**Work instructions**
Below are some records. Print exactly the lines between the one holding "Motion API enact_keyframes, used" and the one holding "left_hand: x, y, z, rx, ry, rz", inclusive, and nothing else.

(Source data)
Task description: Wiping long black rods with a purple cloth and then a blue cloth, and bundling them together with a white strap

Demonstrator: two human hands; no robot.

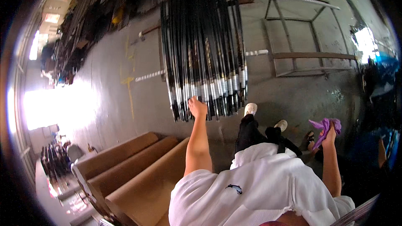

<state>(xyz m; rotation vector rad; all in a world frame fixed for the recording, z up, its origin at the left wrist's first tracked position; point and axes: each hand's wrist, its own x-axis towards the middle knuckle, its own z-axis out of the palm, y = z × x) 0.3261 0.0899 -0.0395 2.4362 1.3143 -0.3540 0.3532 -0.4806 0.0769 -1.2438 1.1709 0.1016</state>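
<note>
A bundle of long black rods (pixel 205 46) with white-banded ends lies on the concrete floor ahead of me. My left hand (pixel 197 107) reaches out to the near ends of the rods, fingers curled around one of them. Off to the right, apart from the rods, my right hand (pixel 329 136) is raised and grips a crumpled purple cloth (pixel 324 125). My white shirt fills the lower middle of the view, and my feet in white shoes (pixel 250 109) stand just behind the rod ends.
Three brown cardboard rolls (pixel 125 159) lie side by side at lower left. A metal frame (pixel 310 54) and white pipes (pixel 150 75) rest on the floor beyond. Dark stock lines the far left wall. Blue items and a sandalled foot (pixel 309 136) sit at right.
</note>
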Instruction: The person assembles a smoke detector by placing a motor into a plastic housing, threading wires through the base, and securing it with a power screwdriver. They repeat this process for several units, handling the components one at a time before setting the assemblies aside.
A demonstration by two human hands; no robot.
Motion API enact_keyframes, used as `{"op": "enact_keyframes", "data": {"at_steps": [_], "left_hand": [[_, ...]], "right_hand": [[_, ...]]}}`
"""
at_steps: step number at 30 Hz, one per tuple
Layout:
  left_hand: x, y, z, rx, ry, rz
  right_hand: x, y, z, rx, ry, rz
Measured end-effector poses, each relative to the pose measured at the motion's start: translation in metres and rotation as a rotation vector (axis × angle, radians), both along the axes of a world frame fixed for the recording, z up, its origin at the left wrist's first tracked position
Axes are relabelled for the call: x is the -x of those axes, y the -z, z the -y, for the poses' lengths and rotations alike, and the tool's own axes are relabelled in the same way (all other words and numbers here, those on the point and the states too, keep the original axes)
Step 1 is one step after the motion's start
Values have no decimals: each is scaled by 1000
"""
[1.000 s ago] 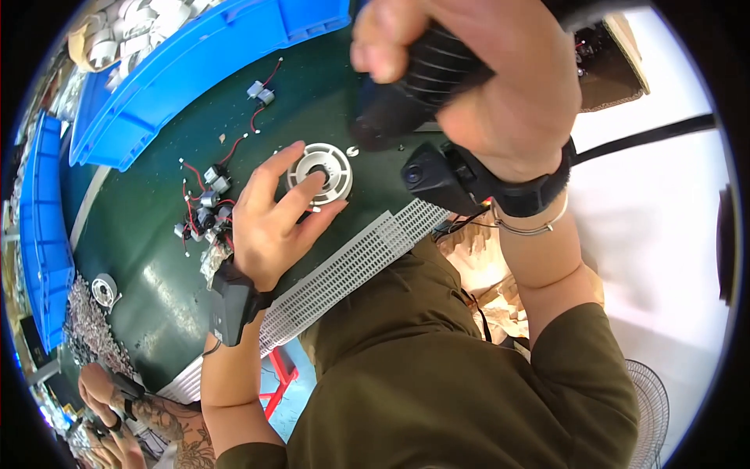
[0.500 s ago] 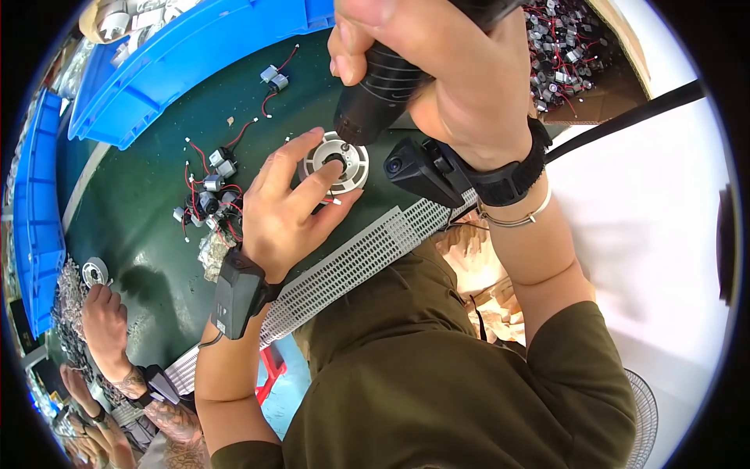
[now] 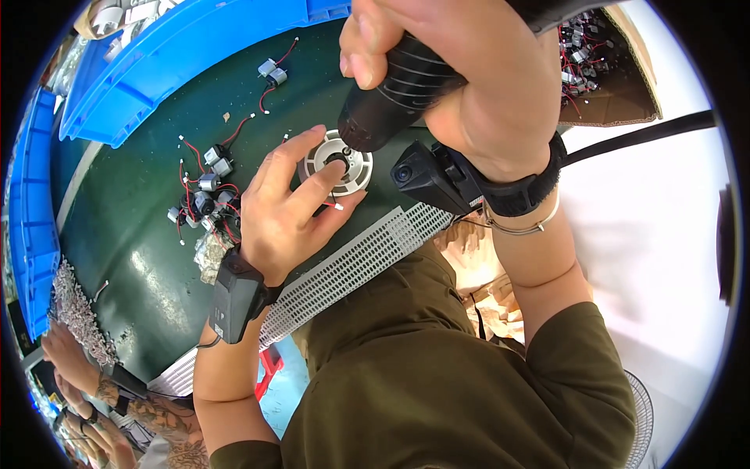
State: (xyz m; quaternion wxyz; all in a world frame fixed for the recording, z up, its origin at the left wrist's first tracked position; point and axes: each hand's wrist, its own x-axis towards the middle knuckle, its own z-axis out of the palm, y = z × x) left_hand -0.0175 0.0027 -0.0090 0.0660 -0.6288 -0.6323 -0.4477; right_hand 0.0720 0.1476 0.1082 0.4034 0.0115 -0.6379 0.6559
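Driver (image 3: 402,94) nose over white ring (image 3: 358,172) on green table (image 3: 148,219); bit contact hard to make out.
Left hand (image 3: 283,202) fingers clamp the ring's edges, partly hiding it; right hand (image 3: 504,102) fingers wrap the driver, rear cut off at top. Small motors (image 3: 209,183) lie left; blue bin (image 3: 172,66) beyond, cardboard box (image 3: 621,111) right.

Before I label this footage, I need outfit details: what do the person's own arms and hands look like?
The sleeves are short and olive. The left hand wears a boxy black wrist device with a thin cable, the right hand a black wrist camera, wide black strap and thin bracelet.
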Motion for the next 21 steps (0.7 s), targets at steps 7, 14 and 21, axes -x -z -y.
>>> {"op": "enact_keyframes", "data": {"at_steps": [7, 14, 21], "left_hand": [[-1, 0, 0, -17, -8, 0], [1, 3, 0, -18, -3, -11], [-1, 2, -1, -32, -11, -9]], "right_hand": [[-12, -26, 16, 210, 21, 171], [-5, -17, 8, 138, -81, 81], [-6, -1, 5, 45, -16, 93]]}}
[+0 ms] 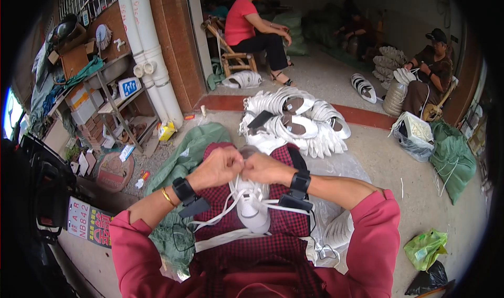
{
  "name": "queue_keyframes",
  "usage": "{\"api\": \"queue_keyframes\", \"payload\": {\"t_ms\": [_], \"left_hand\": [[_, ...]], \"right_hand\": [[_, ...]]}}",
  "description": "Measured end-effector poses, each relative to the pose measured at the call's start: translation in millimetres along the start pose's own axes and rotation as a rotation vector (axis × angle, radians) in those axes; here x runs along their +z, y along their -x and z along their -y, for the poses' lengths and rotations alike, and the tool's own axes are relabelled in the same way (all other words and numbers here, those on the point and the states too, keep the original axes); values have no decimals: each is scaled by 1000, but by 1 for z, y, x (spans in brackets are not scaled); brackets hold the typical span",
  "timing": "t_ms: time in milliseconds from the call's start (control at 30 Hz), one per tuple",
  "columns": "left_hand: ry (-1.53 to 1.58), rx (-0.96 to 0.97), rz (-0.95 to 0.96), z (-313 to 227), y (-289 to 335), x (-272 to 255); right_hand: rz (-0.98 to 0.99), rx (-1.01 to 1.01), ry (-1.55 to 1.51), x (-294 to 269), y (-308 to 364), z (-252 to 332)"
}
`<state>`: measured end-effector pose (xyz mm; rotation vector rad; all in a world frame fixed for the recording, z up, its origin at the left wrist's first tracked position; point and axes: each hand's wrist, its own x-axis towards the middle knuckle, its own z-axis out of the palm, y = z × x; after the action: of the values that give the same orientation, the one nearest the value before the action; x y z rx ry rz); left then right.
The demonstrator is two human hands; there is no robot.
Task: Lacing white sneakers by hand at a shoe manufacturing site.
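A white shoe [252,212] rests on my lap, over a red-and-black checked apron [231,253]. White laces [227,207] trail loosely from it to both sides. My left hand [223,165] and my right hand [266,168] meet at the shoe's far end. Both have their fingers closed in a pinch, apparently on the shoelace; the fingertips partly hide the bit they grip. Each wrist wears a black strapped device.
Ahead lies a heap of white shoe uppers [294,120]. A green sack [455,156] and a white tub [417,127] stand right. Near the doorway, one person [249,22] sits on a chair; another [436,67] handles shoe uppers. Left are pipes [149,51] and a cluttered shelf [118,106].
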<state>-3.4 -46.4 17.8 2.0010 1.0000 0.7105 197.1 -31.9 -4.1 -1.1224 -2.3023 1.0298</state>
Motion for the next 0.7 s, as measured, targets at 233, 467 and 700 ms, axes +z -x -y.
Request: {"api": "queue_keyframes", "payload": {"t_ms": [233,467,700], "left_hand": [[380,-125,-111,-20,16,15],[404,-62,-213,2,25,37],[461,-144,-92,-9,33,45]], "right_hand": [[-14,-112,-633,-22,21,-12],[45,-155,-571,-19,26,-9],[26,-130,-498,-15,23,-14]]}}
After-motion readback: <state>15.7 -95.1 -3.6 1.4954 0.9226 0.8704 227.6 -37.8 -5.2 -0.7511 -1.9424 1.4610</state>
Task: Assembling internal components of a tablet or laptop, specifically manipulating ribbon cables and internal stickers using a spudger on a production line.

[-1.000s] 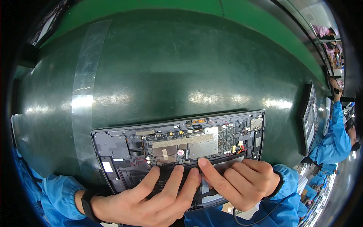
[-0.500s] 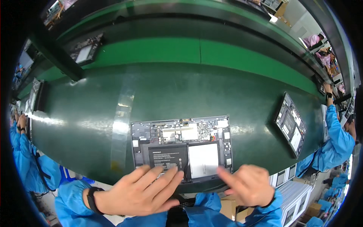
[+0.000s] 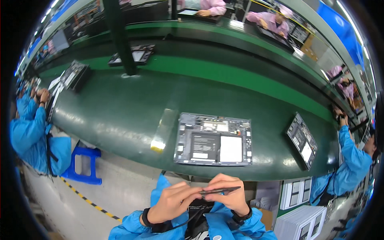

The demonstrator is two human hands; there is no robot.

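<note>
A long dark green surface (image 3: 120,116) curves across in front of me, with a brighter green strip running along its far side. On it, straight ahead of me, lies an opened device (image 3: 214,139), back cover off, its dark battery and a white panel showing. Left of the opened device a clear strip of tape (image 3: 163,130) lies on the surface; right of it a second opened device (image 3: 302,140) rests in front of a person in a blue sleeve (image 3: 352,154). Below the surface, left of the opened device, stands a blue stool (image 3: 82,164) on a grey floor.

My left hand (image 3: 172,202) and right hand (image 3: 228,198) are close to my chest, nearer me than the opened device and off the surface. Both are closed on a thin dark tool (image 3: 220,191), held level between their fingertips.
</note>
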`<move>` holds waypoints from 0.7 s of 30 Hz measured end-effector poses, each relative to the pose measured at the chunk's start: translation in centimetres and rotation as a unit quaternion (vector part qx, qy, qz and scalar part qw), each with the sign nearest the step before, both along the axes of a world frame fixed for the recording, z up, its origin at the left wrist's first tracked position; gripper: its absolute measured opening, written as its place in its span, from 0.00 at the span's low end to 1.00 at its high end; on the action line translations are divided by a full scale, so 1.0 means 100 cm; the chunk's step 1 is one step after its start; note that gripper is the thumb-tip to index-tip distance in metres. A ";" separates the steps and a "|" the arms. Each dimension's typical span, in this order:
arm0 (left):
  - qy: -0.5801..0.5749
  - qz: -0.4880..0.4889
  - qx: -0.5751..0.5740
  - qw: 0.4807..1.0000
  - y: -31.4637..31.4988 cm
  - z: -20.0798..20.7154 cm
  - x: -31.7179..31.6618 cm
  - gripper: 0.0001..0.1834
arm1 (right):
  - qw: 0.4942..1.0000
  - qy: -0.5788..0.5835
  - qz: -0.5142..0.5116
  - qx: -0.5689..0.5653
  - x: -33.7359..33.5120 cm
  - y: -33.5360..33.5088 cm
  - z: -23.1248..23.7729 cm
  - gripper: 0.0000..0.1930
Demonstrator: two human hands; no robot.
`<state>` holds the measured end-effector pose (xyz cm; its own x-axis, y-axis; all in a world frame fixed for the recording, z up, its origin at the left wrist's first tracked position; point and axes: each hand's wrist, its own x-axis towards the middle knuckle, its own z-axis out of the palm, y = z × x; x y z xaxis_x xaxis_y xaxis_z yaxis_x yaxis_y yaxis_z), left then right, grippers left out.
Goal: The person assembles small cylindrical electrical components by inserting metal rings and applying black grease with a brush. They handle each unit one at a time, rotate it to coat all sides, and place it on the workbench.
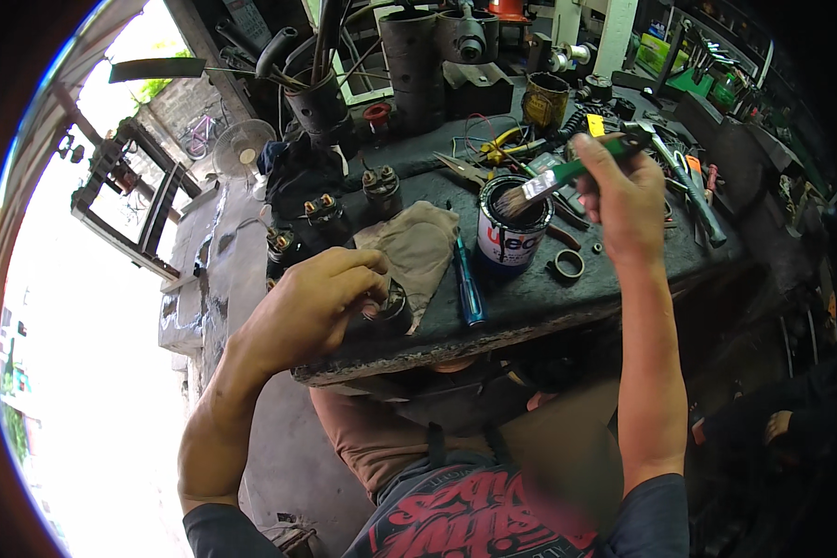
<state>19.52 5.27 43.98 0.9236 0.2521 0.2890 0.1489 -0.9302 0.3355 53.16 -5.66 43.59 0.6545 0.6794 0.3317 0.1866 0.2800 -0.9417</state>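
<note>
My right hand (623,200) is closed round the green handle of a paintbrush (538,190), whose bristles dip into the mouth of an open paint can (507,246) streaked with black. On the left, my left hand (316,298) has its fingers bent down and pinched on the top of a black cylindrical solenoid (395,314) near the bench's front edge. My fingers hide part of that solenoid. A beige cloth (423,232) lies just behind it. Three similar black parts with copper terminals, one of them a solenoid (381,192), stand farther back on the left.
A blue screwdriver (469,288) lies between cloth and can on the dark bench (437,342). Right of the can are a metal ring (567,266), a hammer (702,209) and scattered tools. Yellow-handled pliers (500,147), a rusty yellow can (545,100) and dark cylinders (409,70) stand behind.
</note>
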 end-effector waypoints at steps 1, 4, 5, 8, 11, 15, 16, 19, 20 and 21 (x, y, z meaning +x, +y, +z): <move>-0.013 0.009 -0.004 1.000 -0.002 0.003 -0.002 0.15 | 1.000 0.003 -0.004 0.019 0.005 -0.003 -0.002 0.13; -0.053 0.048 -0.035 0.997 -0.010 0.016 -0.013 0.15 | 0.997 0.043 -0.051 0.037 0.022 -0.018 -0.012 0.13; -0.059 0.053 -0.039 0.996 -0.012 0.021 -0.015 0.15 | 0.995 0.072 -0.053 0.050 0.028 -0.024 -0.017 0.12; -0.080 0.070 -0.052 0.993 -0.018 0.030 -0.018 0.14 | 0.983 0.169 -0.018 0.068 0.039 -0.045 -0.032 0.13; -0.102 0.069 -0.074 0.990 -0.022 0.032 -0.014 0.13 | 0.958 0.246 0.094 0.114 0.032 -0.070 -0.047 0.18; -0.105 0.067 -0.072 0.990 -0.024 0.031 -0.006 0.12 | 0.901 0.289 0.261 0.188 -0.002 -0.096 -0.066 0.17; -0.107 0.067 -0.079 0.989 -0.024 0.030 -0.004 0.12 | 0.909 0.257 0.268 0.192 -0.013 -0.099 -0.069 0.16; -0.109 0.077 -0.090 0.987 -0.025 0.029 -0.001 0.12 | 0.907 0.186 0.309 0.215 -0.042 -0.101 -0.069 0.13; -0.109 0.084 -0.092 0.986 -0.025 0.029 0.000 0.12 | 0.919 0.150 0.298 0.209 -0.050 -0.101 -0.066 0.10; -0.114 0.085 -0.089 0.986 -0.026 0.028 0.001 0.12 | 0.932 0.130 0.278 0.193 -0.059 -0.102 -0.061 0.11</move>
<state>19.60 2.70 46.78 0.7798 0.4633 0.4211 0.1994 -0.8214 0.5343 47.29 -15.91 37.46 0.3294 0.8009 0.5001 -0.3096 0.5920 -0.7441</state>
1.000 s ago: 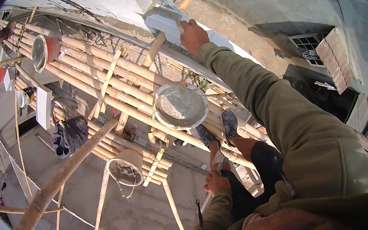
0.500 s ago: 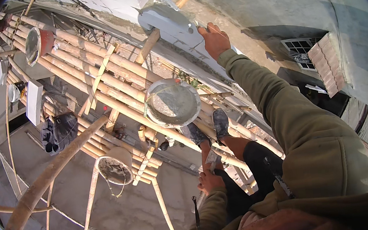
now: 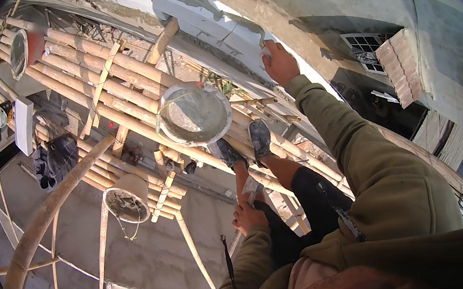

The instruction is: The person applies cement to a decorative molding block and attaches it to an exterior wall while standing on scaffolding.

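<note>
My right hand reaches far out over the wall of white blocks, closed on a trowel. The trowel's pale handle end shows at my fingers, and its blade lies against the block's upper edge. Wet grey mortar runs along that edge. Low in front of my body, my left hand is closed on a small flat greyish tool, whose exact kind I cannot make out. A round basin of grey mortar sits on the bamboo poles close to my feet.
I stand on a bamboo scaffold high above ground. A mortar bucket hangs beside it, and a red bucket stands farther left. A thick bamboo pole crosses the left side. A window and tiled awning lie right.
My right hand has moved right along the block edge with the trowel, and grey mortar now shows along that edge. The whole view has shifted, while my left hand keeps its hold.
</note>
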Demonstrator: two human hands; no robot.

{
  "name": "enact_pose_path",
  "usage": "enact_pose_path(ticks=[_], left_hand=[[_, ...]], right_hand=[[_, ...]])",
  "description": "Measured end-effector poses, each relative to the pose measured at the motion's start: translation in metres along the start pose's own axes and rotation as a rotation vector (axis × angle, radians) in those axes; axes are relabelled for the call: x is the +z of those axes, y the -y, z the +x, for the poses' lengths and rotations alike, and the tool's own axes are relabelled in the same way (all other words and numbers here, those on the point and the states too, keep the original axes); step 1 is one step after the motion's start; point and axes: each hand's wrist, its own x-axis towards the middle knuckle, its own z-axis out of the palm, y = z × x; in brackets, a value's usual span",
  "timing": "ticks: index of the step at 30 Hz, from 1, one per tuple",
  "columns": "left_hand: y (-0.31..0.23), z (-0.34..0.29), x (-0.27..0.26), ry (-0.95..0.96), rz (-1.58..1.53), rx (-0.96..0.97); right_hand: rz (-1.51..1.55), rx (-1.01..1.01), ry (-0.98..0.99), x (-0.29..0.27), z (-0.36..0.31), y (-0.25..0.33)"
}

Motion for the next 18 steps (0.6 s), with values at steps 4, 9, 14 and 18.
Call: enact_pose_path(ticks=[4, 9, 14, 18], left_hand=[[0.002, 0.003, 0.006, -0.033, -0.003, 0.014], [0.007, 0.003, 0.001, -0.014, -0.025, 0.003], [0.013, 0.001, 0.013, -0.016, -0.073, -0.008], [0.013, -0.003, 0.026, -0.003, -0.068, -0.039]], right_hand=[[0.073, -0.079, -0.100, 0.009, 0.036, 0.022], [0.125, -0.141, -0.144, 0.019, 0.026, 0.043], [0.165, -0.359, 0.155, 0.054, -0.075, 0.047], [0.075, -0.294, 0.500, 0.144, -0.114, 0.063]])
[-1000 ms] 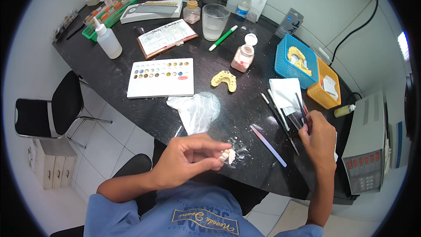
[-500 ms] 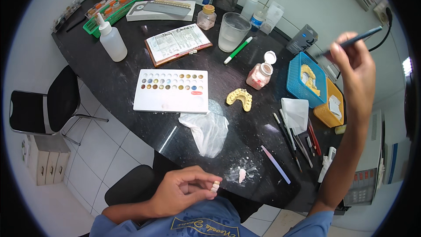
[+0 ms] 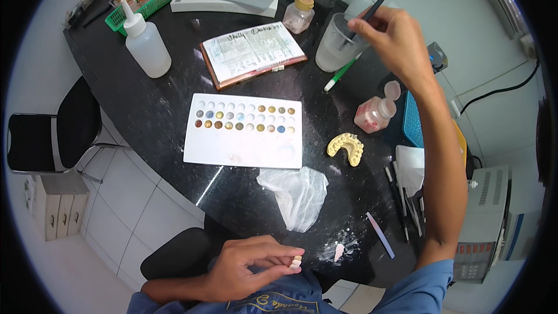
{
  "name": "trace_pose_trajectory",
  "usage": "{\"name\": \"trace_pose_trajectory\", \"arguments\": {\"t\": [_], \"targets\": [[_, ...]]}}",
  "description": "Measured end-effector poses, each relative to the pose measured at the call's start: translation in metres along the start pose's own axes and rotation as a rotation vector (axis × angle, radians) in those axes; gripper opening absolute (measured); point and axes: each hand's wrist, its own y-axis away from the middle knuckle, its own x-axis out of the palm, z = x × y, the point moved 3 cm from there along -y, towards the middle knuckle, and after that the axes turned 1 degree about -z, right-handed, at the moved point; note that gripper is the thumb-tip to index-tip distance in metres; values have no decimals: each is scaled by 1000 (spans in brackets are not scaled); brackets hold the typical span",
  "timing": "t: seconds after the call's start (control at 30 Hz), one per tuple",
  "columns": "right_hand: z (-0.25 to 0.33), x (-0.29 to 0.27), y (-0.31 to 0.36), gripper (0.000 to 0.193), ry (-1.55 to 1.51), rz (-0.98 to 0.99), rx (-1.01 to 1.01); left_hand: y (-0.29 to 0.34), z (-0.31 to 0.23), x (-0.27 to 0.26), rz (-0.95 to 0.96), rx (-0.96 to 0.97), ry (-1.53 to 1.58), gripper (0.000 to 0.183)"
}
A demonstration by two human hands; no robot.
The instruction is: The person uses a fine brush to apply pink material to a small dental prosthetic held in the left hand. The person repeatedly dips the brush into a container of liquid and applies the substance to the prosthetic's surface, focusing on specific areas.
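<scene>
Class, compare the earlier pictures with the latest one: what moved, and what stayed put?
The right hand lifted a thin brush from the tools at the table's right edge and carried it up to the clear cup. The left hand stays low, pinching the small tooth piece.

- Our left hand (image 3: 250, 264) sits low and close to our body, palm turned partly up, thumb and fingertips pinched together.
- Our left forearm enters from the lower edge, bent across our front.
- Our right arm stretches far forward and up, elbow nearly straight.
- Our right hand (image 3: 395, 38) is raised, fingers curled in a pen-like grip.
</scene>
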Motion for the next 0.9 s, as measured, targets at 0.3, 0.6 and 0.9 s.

**Solution for this problem**
Motion API enact_keyframes, used as `{"op": "enact_keyframes", "data": {"at_steps": [_], "left_hand": [[_, ...]], "right_hand": [[_, ...]]}}`
"""
at_steps: step number at 30 Hz, one per tuple
Layout:
  left_hand: x, y, z, rx, ry, rz

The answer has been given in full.